Titles of the departments / persons directly in-charge of IT purchases in the US media industry vary with company. At Microsoft, for example, the production division is in-charge of IT purchases and this is subdivided into specific product types. Technology for content creation & fine-tuning, for story telling and for mobile-based applications are the key IT needs in the US media industry. The IT priorities for this industry include technology for user subscription and for enhanced data privacy.

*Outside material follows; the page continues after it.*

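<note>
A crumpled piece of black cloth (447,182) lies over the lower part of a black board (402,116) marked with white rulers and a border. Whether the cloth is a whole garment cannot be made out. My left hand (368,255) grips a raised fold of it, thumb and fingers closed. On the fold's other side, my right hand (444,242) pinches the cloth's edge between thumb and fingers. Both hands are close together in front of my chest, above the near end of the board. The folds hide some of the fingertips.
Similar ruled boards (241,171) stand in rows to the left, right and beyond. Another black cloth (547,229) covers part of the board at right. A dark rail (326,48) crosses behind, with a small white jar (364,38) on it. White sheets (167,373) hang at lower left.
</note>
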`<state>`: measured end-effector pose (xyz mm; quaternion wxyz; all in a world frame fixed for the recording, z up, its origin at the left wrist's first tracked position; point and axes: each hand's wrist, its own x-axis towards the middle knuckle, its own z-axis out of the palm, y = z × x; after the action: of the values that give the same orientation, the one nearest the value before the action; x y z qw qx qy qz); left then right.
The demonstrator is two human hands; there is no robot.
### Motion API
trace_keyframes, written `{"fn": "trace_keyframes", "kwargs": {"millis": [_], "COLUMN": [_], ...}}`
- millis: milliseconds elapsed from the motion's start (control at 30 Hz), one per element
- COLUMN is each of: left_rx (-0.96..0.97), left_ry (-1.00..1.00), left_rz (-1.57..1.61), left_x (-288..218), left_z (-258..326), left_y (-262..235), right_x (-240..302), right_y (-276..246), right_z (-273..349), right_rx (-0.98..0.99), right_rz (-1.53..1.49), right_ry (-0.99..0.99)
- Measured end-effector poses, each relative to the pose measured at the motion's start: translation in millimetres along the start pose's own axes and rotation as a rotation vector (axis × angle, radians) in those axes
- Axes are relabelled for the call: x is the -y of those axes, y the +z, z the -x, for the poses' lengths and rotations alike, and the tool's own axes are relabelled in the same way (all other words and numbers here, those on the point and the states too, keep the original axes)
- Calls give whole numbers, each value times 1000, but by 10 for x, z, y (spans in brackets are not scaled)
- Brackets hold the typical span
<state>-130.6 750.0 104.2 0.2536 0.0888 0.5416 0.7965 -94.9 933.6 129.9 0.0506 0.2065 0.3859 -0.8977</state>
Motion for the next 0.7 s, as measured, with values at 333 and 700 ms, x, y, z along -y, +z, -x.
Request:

IT Purchasing in the US Media Industry

IT Needs for the Media Industry

  • As more young people across the globe and in the United States strive to become 'stars' in various fields, the media industry is expected to provide a platform where the young persons have their content fine-tuned for them to impact the market. This requires that media companies to develop capacity to understand the specific interests for each of these clients making content creation & curation technology and data analytics technology to be at the core the US media industry IT needs.
  • Findings in a study conducted by Apps-Run-The-World in 2018 and 2019 show that the most purchased IT technologies among United States media companies were those for autonomous database management, talent management, customer relations management, human capital management, e-commerce and enterprise resource planning. One US media company listed in this study, News Corp, whose revenue is over $8 billion purchased a content management software called dropbusiness by Dropbox.
  • Studies indicate that Americans spend about 6 hours in a day watching videos from different sources and the demand for digital sources over the traditional ones is due to the high content diversity in the former. On the social media front, the trend is moving towards technology that highlights story telling as opposed to news briefs and Instagram is taking the day in this sector. Since 2016, the use of digital story telling has increased by more than 800% and the United States is among the top internet markets in the world.
  • On average, Americans check their mobile phones more than 80 times per day and the use of mobile apps is a leading trend among the US people seeking to watch videos and access critical information on their phones as they go.

IT Priorities for the Media Industry

  • Subscription/paywall software top priority for media companies for this will reduce the challenges they face from third parties and increase their revenues. New York Times, for example, has reduced the number of free articles they offer by about 50% and there are several paywall technologies media companies need from IT including hard paywalls, metered paywalls, hybrid paywalls, vertical paywalls and geo-location paywalls among others.
  • Trusted brands is the other key priority for media companies and past studies have shown that the public confidence in digital platforms and in media is on the decline because of scams. Facebook's popularity, for example, was significantly affected in 2018 due to the many scandals that faced the company.
  • Digital data privacy is also a priority need among media companies and studies show that media companies' clients have particular concern about the technology used to manage their data. A study conducted by Pew Research in 2018 shows that 81% of Americans are worried about how companies and the government use their private data.
  • Use of authorized content, uniqueness of content & fair price are other key considerations media companies make when purchasing IT products/services and Netflix has used these three items to be the largest over-the-top service provider with over 158 million subscribers in the US.